Why You Should Talk About Being "Employee-Owned" Instead Having An “ESOP”

Thomas Dudley

Ownership Culture


When it comes to employee ownership, ESOPs (Employee Stock Ownership Plans) have often been the go-to choice. And rightfully so — ESOPs have proven their worth over the past 50 years and currently in use at over 5,700 employee-owned companies. They are responsible for helping millions of workers benefit through share ownership and have produced inspiring stories of life-changing wealth. Despite the benefits of the structure, there's a crucial communication pitfall that comes with the term "ESOP" that is holding companies back.

For many people, "ESOP" is another acronym in a sea of business jargon. The term ESOP lacks the familiarity and resonance needed to truly engage. Today just 1% of the labor force currently participates in private-company ESOPs, meaning the vast majority of people have no personal experience. On top of that, someone new to the idea cannot intuitively grasp what’s involved with an ESOP because there is no context that can be gathered from the term. Finally, “ESOP” is not a great jumping off point with a job seeker or employee. If someone is engaged enough to even ask what an ESOP is, the typical response involves concepts like “retirement plan” and “ERISA,” which are not energizing. These issues combine to create a lack of connection that can lead to disengagement rather than enthusiasm.

Luckily there's a more effective way to communicate your company's employee ownership structure: "employee-owned." Employee-owned is an intuitive concept that has positive influence and is already connected to exciting ideas like better compensation and a more employee-friendly environment. It opens up a conversation about how your company takes a different, more people-focused approach. “Employee-owned” speaks to the financial benefits of ownership but also a better culture that matters the first day someone walks through your doors. We’ve long counseled our 680+ Members to frame external and internal conversations around being employee-owned, and we’ve seen it work.

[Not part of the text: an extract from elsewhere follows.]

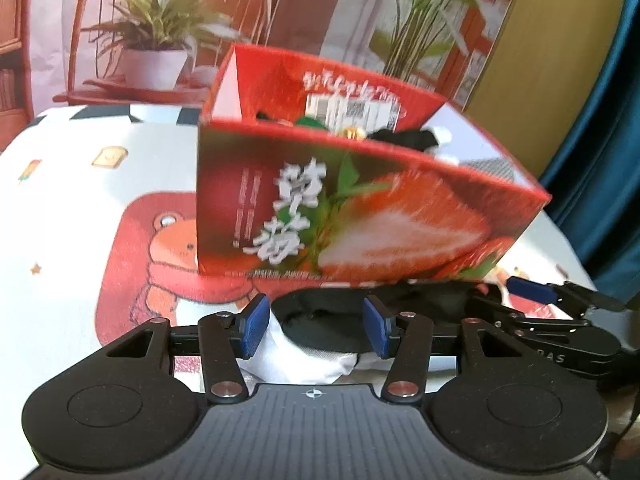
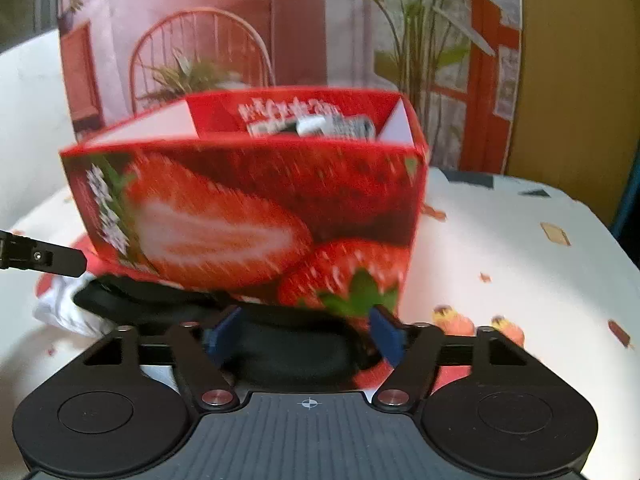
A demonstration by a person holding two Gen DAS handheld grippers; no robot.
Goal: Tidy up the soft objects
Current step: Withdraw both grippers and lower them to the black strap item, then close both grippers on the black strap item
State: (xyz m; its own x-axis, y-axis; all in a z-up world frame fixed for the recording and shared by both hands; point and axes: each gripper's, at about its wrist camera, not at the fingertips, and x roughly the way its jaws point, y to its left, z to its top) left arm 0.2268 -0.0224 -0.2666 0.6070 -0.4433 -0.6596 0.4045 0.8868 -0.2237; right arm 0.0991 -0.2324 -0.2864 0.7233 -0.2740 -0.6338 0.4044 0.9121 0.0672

The communication advantage of “employee-owned” over “ESOP” is intuitive, but it’s also grounded in science. I first became interested in public opinion on employee ownership as a PhD student at Stanford Graduate School of Business. I had read research on the many benefits of employee ownership to workers and companies, but was struck by the complete lack of visibility. Why had I never heard of this before? The most recent study on public awareness was decades old, so I decided to run my own survey and found strong interest. 

We’ve continued to conduct public opinion research because we see it as foundational to our mission to help our Members share their ownership stories. Our most recent survey illustrates the advantages of “employee-owned” over “ESOP.” In 2022, we surveyed a national audience and asked them a simple question: “You’re thinking about applying for a job and you see this on the job description, how does that affect how likely you are to apply?” When we tested “employee-owned” we found that 23% of respondents were more likely to apply. When we tested “ESOP” we see just 9%. Moreover, 25% said they were less likely to apply for a job at an ESOP company, indicating a net negative influence for “ESOP” but a net positive influence for “employee-owned.”. 

Our work is corroborated by the 2018 General Social Survey, which found that 72% of respondents preferred working for an employee-owned company over one owned by investors or the state, irrespective of their political affiliations.

So why does "employee-owned" resonate? To answer that question we conducted a follow-up study. We surveyed a national audience and asked a different question: “What are the advantages of working at an employee-owned company?” Respondents could type whatever they thought made sense and we did a bottoms-up categorization of similar answers. Four themes emerged: increased agency, better compensation and benefits, a sense of ownership, and an employee-friendly environment. This indicates that, contrary to “ESOP”, “employee-owned” comes with many positive associations in the minds of Americans.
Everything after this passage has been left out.